27 Aug- 3 Sep
A bit of a sad day, as Anne and Doug were leaving! I'd learnt loads from the both of them, and it was nice to not be the only heavyish drinker in camp (By which I mean maybe two beers a night on average, concerned family!). It was, at any rate, a pleasantly lazy day, as we waited around til mid-afternoon for the helicopter to arrive.
The two news arrivals were Allie and Greg. Allie's doing her PhD up here over the course of three years, and leading most of the crews, while Greg was a volunteer from Toronto for the final two weeks of the season. Both were lovely additions to the crew.

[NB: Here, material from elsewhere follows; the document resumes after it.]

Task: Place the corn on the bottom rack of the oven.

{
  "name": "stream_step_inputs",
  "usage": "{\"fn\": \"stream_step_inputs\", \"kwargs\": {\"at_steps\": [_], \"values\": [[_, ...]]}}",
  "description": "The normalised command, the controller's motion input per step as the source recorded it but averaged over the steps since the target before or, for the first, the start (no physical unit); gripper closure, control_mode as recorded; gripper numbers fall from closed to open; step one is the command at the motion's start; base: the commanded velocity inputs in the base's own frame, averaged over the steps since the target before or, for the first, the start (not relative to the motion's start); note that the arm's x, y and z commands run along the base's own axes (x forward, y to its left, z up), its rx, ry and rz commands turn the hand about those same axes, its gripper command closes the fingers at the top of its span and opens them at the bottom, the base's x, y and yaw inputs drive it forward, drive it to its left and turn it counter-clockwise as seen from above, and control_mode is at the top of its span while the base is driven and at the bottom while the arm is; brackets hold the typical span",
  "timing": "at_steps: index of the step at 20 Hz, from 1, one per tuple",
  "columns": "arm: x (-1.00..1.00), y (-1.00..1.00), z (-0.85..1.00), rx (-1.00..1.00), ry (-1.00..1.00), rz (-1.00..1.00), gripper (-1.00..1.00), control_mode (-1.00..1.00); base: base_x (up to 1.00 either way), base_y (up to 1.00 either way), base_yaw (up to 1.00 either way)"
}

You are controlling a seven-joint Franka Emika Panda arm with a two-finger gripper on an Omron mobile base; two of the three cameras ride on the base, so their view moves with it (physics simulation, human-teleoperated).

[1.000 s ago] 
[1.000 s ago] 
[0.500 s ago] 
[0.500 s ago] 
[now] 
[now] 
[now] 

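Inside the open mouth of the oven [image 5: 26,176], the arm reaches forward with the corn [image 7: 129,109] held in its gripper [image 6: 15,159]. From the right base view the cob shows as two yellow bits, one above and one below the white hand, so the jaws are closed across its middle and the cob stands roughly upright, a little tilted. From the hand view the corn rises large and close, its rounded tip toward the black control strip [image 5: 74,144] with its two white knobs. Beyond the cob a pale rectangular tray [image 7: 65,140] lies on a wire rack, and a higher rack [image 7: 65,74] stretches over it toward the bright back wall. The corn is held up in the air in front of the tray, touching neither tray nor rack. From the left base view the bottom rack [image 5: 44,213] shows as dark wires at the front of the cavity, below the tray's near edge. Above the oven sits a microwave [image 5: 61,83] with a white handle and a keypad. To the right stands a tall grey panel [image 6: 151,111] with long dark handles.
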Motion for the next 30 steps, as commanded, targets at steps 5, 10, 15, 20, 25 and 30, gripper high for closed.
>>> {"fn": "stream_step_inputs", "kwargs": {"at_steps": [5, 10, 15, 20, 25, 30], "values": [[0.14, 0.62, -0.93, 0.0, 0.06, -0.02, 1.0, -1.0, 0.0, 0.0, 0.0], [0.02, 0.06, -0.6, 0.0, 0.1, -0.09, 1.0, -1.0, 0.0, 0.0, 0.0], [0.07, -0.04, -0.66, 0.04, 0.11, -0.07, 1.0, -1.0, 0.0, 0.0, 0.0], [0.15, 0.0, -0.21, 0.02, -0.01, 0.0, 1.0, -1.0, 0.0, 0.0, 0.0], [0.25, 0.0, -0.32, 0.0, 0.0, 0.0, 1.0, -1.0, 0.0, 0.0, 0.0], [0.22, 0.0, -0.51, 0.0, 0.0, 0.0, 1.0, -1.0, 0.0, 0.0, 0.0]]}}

Not that much happened during the day, apart from a little briefing for Greg. As we'd had to stay around and wait for the chopper, no surveys were done today. However, the real highlight came later that evening, as when eating dinner, I spotted an Owl glide by the window! Leaping up and running outside, we identified it as a Long-eared Owl, which proceeded to give several laps of the cabins before disappearing into the night. The Great Horned Owl called again too.
First day surveying with Greg, and we headed down to Pisquatchee. There was definitely a more autumnal feel to proceedings today.
Birding Highlights: Black Scoter- 3000, Goldeneye-245, American Bittern-1, Osprey-2, Peregrine-1, Spotted Sandpiper-1, Red Knot-117, Baird's Sandpiper-1, Bonaparte's Gull-447, Parasitic Jaeger-1, Yellow-bellied Flycatcher-1, Winter Wren-1, American Pipit-13, American Redstart-1, Magnolia Warbler-1, Le Conte's Sparrow-1, Nelson's Sparrow-6, Clay-coloured Sparrow-1, Lincoln's Sparrow-15.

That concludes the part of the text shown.